Langkah Lain dalam Mendukung UMKM

Di luar acara Jakarta Fair 2026, Jasa Marga terus menghadirkan berbagai inisiatif untuk mendorong UMKM tumbuh lebih cepat. Salah satu contoh adalah pemberdayaan melalui pelatihan teknis, akses pemasaran digital, serta kemitraan dengan berbagai lembaga keuangan. Program ini diharapkan bisa membantu pelaku usaha mengembangkan kapasitas produksi, memperbaiki kualitas layanan, serta memanfaatkan peluang ekspor untuk memperluas pasar secara nasional maupun internasional.

Keberhasilan partisipasi UMKM di Jakarta Fair 2026 juga dianggap sebagai indikator positif dari upaya Jasa Marga dalam menciptakan ekosistem usaha yang inklusif. Dengan meningkatkan akses ke pasar yang lebih luas, perusahaan-perusahaan kecil yang tergabung dalam program binaan diharapkan bisa meningkatkan produktivitas, kreativitas, serta kemampuan adaptasi terhadap perubahan tren konsumen. Rivan Purwantono menambahkan bahwa inisiatif ini sejalan dengan visi Jasa Marga untuk menjadi mitra strategis dalam pengembangan perekonomian daerah dan nasional.

Menurut data dari Kementerian UMKM, sektor UMKM menyumbang sekitar 60% dari total nilai tambah ekonomi Indonesia. Dengan partisipasi dalam acara sebesar Jakarta Fair 2026, Jasa Marga ingin memastikan UMKM bisa memperoleh lebih banyak pengakuan, sekaligus membuka jalan bagi pertumbuhan ekonomi yang berkelanjutan. "Setiap langkah yang dilakukan Jasa Marga bertujuan untuk menciptakan ekosistem usaha yang lebih kuat, dimana UMKM tidak hanya bertahan, tetapi juga bisa menembus pasar internasional dengan dukungan infrastruktur dan pemasaran yang optimal," tutur Maman Abdurrahman dalam wawancara terpisah.

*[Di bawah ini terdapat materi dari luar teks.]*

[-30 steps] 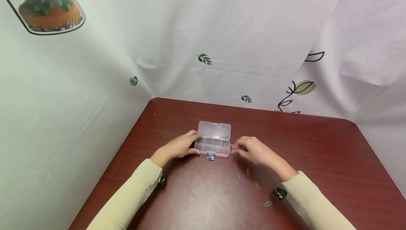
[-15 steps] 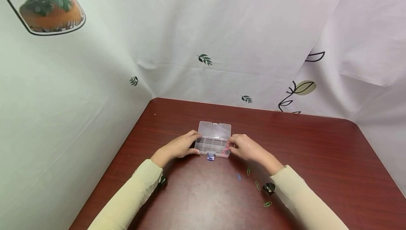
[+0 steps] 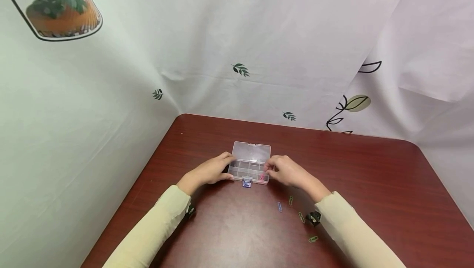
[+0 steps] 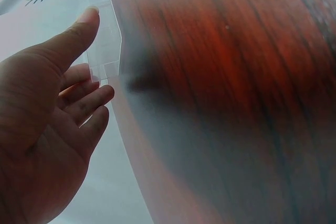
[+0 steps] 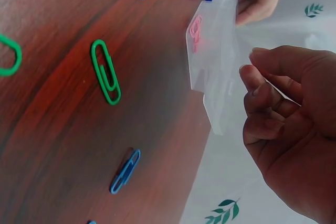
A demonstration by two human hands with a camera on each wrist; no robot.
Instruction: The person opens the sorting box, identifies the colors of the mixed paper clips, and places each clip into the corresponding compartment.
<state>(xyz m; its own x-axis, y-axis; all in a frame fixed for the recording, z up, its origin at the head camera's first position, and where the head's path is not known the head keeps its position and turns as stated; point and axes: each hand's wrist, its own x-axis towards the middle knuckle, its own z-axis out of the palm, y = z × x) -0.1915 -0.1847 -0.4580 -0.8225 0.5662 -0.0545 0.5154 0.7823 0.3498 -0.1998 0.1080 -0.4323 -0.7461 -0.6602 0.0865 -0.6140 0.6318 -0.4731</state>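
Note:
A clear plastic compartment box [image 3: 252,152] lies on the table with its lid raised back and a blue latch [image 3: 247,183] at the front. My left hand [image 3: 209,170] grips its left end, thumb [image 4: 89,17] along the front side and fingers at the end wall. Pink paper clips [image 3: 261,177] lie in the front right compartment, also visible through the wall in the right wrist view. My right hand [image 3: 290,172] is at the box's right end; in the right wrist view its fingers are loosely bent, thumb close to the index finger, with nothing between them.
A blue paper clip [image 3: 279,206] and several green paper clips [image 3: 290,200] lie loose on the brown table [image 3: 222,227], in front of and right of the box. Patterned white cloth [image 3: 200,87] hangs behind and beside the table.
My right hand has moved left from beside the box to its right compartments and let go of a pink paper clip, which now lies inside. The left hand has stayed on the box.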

Dalam jangka panjang, Jasa Marga berharap program binaan UMKM bisa menjadi model yang bisa diikuti oleh perusahaan lainnya. Dengan memanfaatkan potensi lokal, perusahaan-perusahaan BUMN dapat membantu memperkuat daya saing ekonomi Indonesia. Partisipasi dalam acara besar seperti Jakarta Fair 2026 dianggap sebagai salah satu bentuk keberhasilan dalam menyalurkan dukungan tersebut. Selain itu, Jasa Marga juga berupaya mengedukasi masyarakat untuk lebih menghargai produk dalam negeri, sekaligus mendorong konsumen lebih cerdas dalam memilih produk yang berasal dari UMKM.